* [YOUR TASK]
Show every line of the data where the word "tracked" can be found.
*** Block opens ***
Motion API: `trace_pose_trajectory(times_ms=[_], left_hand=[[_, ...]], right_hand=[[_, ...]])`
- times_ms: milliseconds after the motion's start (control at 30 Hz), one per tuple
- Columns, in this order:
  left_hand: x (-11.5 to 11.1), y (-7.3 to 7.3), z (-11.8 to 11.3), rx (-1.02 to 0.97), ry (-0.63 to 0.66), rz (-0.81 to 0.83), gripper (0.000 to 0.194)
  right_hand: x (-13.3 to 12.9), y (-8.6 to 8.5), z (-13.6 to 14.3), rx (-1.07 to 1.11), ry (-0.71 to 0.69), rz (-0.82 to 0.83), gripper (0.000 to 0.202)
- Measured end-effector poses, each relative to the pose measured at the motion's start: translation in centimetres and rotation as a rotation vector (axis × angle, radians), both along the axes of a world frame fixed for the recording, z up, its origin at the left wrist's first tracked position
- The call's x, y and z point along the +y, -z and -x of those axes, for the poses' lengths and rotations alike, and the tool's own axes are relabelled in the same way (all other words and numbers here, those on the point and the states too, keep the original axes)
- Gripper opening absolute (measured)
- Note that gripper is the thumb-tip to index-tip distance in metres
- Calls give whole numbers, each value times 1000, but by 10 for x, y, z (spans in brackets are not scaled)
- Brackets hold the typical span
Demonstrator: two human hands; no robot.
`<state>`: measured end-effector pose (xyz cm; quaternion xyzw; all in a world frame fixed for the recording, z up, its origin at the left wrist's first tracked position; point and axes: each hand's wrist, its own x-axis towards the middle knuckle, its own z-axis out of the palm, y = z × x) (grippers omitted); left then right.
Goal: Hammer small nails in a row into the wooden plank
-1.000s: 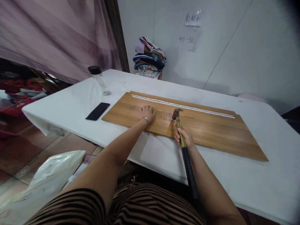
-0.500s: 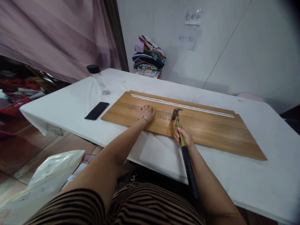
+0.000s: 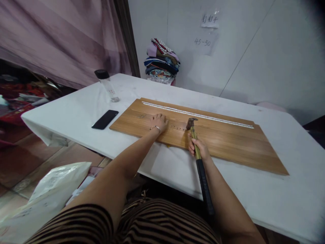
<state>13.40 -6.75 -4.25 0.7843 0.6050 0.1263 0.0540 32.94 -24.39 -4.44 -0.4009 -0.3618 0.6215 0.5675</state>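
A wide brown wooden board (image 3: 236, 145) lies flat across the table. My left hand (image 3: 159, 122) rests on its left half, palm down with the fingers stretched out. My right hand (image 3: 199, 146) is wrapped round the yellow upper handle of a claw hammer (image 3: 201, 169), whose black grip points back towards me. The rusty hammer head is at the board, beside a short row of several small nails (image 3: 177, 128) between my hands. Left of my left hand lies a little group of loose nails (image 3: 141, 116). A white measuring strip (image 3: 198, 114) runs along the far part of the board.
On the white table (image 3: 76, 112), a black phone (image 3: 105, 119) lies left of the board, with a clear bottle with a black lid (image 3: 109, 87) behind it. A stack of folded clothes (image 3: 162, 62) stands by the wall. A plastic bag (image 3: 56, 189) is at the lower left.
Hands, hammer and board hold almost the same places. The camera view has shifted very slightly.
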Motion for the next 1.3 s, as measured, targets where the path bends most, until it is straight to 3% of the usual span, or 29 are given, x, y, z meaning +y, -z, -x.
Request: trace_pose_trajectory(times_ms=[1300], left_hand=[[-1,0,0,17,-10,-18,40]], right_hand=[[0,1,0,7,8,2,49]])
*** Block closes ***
* [RESPONSE]
- Measured end-effector poses, each relative to the pose measured at the motion's start: translation in centimetres and rotation as a rotation vector (axis × angle, radians), both along the axes of a world frame fixed for the recording, z up, its origin at the left wrist's first tracked position
`<state>`: measured end-effector pose (xyz cm; quaternion xyzw; all in a world frame fixed for the recording, z up, its origin at the left wrist's first tracked position; point and axes: each hand's wrist, its own x-axis towards the middle knuckle, its own z-axis out of the palm, y = z × x) (grippers omitted); left then right.

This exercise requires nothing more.